**Work to be completed:** From the first line to the last, retype the data below exactly.

**Information shown:**
• • • • • • •
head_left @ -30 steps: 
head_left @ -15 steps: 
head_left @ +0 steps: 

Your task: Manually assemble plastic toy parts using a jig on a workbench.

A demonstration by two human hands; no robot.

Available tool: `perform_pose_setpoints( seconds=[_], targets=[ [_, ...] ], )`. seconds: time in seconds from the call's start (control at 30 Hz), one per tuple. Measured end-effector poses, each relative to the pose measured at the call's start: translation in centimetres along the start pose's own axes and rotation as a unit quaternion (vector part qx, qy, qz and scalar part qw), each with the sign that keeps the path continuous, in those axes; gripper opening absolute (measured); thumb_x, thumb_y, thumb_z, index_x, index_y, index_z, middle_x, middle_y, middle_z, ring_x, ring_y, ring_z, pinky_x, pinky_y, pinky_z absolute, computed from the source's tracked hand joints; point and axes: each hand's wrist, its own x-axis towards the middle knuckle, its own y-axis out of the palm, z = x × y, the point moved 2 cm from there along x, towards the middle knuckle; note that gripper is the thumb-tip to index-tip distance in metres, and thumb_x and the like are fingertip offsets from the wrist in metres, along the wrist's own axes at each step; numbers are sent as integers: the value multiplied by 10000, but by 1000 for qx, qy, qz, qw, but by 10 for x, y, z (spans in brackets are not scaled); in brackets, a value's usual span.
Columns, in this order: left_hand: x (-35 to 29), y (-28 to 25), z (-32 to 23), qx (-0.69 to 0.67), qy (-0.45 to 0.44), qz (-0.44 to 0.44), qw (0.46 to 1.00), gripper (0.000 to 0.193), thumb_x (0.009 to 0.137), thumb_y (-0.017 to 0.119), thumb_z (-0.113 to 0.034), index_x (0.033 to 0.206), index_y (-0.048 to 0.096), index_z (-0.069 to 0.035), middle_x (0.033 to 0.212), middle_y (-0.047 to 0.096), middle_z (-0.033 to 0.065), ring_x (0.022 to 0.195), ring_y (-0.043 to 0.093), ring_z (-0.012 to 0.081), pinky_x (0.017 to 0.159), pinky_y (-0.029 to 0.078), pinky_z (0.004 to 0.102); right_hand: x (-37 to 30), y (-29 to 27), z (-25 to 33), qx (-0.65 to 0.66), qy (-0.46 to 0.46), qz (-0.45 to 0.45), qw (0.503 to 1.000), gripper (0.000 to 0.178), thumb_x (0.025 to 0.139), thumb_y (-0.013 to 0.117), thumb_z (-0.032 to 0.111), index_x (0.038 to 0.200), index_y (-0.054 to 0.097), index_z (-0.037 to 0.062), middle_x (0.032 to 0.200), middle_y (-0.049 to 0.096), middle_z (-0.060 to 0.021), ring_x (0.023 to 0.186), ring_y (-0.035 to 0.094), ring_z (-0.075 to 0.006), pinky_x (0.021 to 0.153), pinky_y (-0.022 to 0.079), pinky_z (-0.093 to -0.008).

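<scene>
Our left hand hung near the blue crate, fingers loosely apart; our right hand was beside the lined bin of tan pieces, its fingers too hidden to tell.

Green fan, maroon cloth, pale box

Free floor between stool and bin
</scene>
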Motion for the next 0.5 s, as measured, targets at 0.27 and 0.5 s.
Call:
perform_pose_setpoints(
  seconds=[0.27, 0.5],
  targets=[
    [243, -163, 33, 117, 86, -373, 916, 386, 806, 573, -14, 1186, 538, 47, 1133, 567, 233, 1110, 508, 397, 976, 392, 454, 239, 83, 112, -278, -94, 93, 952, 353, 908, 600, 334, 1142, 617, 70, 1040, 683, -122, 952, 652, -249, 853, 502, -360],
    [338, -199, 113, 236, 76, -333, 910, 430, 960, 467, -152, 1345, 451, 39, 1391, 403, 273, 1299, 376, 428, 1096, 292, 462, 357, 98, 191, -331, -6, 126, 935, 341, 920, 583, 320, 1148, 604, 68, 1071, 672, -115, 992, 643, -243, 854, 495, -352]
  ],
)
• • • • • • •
**Output:**
head_left @ -30 steps: 
head_left @ -15 steps: 
head_left @ +0 steps: 

Your task: Manually assemble plastic toy parts using a jig on a workbench.

A demonstration by two human hands; no robot.

Available tool: `perform_pose_setpoints( seconds=[_], targets=[ [_, ...] ], )`. seconds: time in seconds from the call's start (control at 30 Hz), one per tuple. Measured end-effector poses, each relative to the pose measured at the call's start: translation in centimetres along the start pose's own axes and rotation as a unit quaternion (vector part qx, qy, qz and scalar part qw), each with the sign that keeps the path continuous, in those axes; gripper opening absolute (measured); thumb_x, thumb_y, thumb_z, index_x, index_y, index_z, middle_x, middle_y, middle_z, ring_x, ring_y, ring_z, pinky_x, pinky_y, pinky_z absolute, computed from the source's tracked hand joints; point and axes: each hand's wrist, its own x-axis towards the middle knuckle, its own y-axis out of the palm, z = x × y, the point moved 2 cm from there along x, towards the middle knuckle; note that gripper is the thumb-tip to index-tip distance in metres, and thumb_x and the like are fingertip offsets from the wrist in metres, along the wrist's own axes at each step; numbers are sent as integers: the value multiplied by 10000, but by 1000 for qx, qy, qz, qw, but by 10 for x, y, z (spans in brackets are not scaled); in brackets, a value's usual span.
Columns, in this order: left_hand: x (-35 to 29), y (-28 to 25), z (-32 to 23), qx (-0.69 to 0.67), qy (-0.45 to 0.44), qz (-0.44 to 0.44), qw (0.46 to 1.00), gripper (0.000 to 0.193), thumb_x (0.009 to 0.137), thumb_y (-0.017 to 0.119), thumb_z (-0.113 to 0.034), index_x (0.033 to 0.206), index_y (-0.048 to 0.096), index_z (-0.069 to 0.035), middle_x (0.033 to 0.212), middle_y (-0.047 to 0.096), middle_z (-0.033 to 0.065), ring_x (0.022 to 0.195), ring_y (-0.043 to 0.093), ring_z (-0.012 to 0.081), pinky_x (0.017 to 0.159), pinky_y (-0.029 to 0.078), pinky_z (0.004 to 0.102); right_hand: x (-37 to 30), y (-29 to 27), z (-25 to 33), qx (-0.65 to 0.66), qy (-0.46 to 0.46), qz (-0.45 to 0.45), qw (0.503 to 1.000), gripper (0.000 to 0.178), thumb_x (0.025 to 0.139), thumb_y (-0.013 to 0.117), thumb_z (-0.032 to 0.111), index_x (0.038 to 0.200), index_y (-0.054 to 0.097), index_z (-0.037 to 0.062), middle_x (0.032 to 0.200), middle_y (-0.049 to 0.096), middle_z (-0.060 to 0.021), ring_x (0.023 to 0.186), ring_y (-0.035 to 0.094), ring_z (-0.075 to 0.006), pinky_x (0.021 to 0.153), pinky_y (-0.022 to 0.079), pinky_z (-0.093 to -0.008).

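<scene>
Our left hand hung near the blue crate, fingers loosely apart; our right hand was beside the lined bin of tan pieces, its fingers too hidden to tell.

Green fan, maroon cloth, pale box

Free floor between stool and bin
</scene>
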Motion for the next 0.5 s, as measured, targets at 0.27 and 0.5 s.
Call:
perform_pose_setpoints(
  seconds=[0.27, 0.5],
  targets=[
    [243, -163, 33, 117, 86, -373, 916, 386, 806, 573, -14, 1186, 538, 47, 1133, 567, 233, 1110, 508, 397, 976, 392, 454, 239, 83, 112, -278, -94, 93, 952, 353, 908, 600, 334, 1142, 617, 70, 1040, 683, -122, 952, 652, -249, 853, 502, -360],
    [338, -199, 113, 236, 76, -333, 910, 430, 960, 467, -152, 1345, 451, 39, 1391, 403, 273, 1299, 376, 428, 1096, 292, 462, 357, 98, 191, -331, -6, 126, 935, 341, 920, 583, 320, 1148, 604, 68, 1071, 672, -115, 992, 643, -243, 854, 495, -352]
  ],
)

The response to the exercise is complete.